**WHAT IS NEEDED**: The full listing should be set down again without a single alteration.

**SUPPLIED INFORMATION**:
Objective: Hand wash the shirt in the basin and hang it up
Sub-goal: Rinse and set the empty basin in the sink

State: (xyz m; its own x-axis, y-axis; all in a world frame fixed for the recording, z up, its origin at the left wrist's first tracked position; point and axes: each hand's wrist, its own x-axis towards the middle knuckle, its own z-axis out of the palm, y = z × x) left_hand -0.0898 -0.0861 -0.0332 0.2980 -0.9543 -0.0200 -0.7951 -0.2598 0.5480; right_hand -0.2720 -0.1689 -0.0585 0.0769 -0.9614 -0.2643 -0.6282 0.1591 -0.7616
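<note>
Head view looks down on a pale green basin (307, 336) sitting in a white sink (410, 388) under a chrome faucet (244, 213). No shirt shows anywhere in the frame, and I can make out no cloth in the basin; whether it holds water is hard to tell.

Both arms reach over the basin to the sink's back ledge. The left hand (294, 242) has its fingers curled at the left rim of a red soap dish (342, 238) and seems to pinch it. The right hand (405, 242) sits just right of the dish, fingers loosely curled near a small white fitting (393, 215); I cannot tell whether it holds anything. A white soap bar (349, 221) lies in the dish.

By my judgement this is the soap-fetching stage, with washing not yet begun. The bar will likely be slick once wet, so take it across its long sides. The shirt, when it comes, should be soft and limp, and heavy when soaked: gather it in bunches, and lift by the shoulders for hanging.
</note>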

**REPLY TO THE EXERCISE**:
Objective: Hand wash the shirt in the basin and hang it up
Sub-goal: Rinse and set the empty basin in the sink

State: (xyz m; its own x-axis, y-axis; all in a world frame fixed for the recording, z up, its origin at the left wrist's first tracked position; point and axes: each hand's wrist, its own x-axis towards the middle knuckle, its own z-axis out of the palm, y = z × x) left_hand -0.0898 -0.0861 -0.0332 0.2980 -0.9543 -0.0200 -0.7951 -0.2598 0.5480; right_hand -0.2720 -0.1689 -0.0585 0.0769 -0.9614 -0.2643 -0.6282 0.1591 -0.7616
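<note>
Head view looks down on a pale green basin (307, 336) sitting in a white sink (410, 388) under a chrome faucet (244, 213). No shirt shows anywhere in the frame, and I can make out no cloth in the basin; whether it holds water is hard to tell.

Both arms reach over the basin to the sink's back ledge. The left hand (294, 242) has its fingers curled at the left rim of a red soap dish (342, 238) and seems to pinch it. The right hand (405, 242) sits just right of the dish, fingers loosely curled near a small white fitting (393, 215); I cannot tell whether it holds anything. A white soap bar (349, 221) lies in the dish.

By my judgement this is the soap-fetching stage, with washing not yet begun. The bar will likely be slick once wet, so take it across its long sides. The shirt, when it comes, should be soft and limp, and heavy when soaked: gather it in bunches, and lift by the shoulders for hanging.
</note>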

The exercise is finished and nothing remains.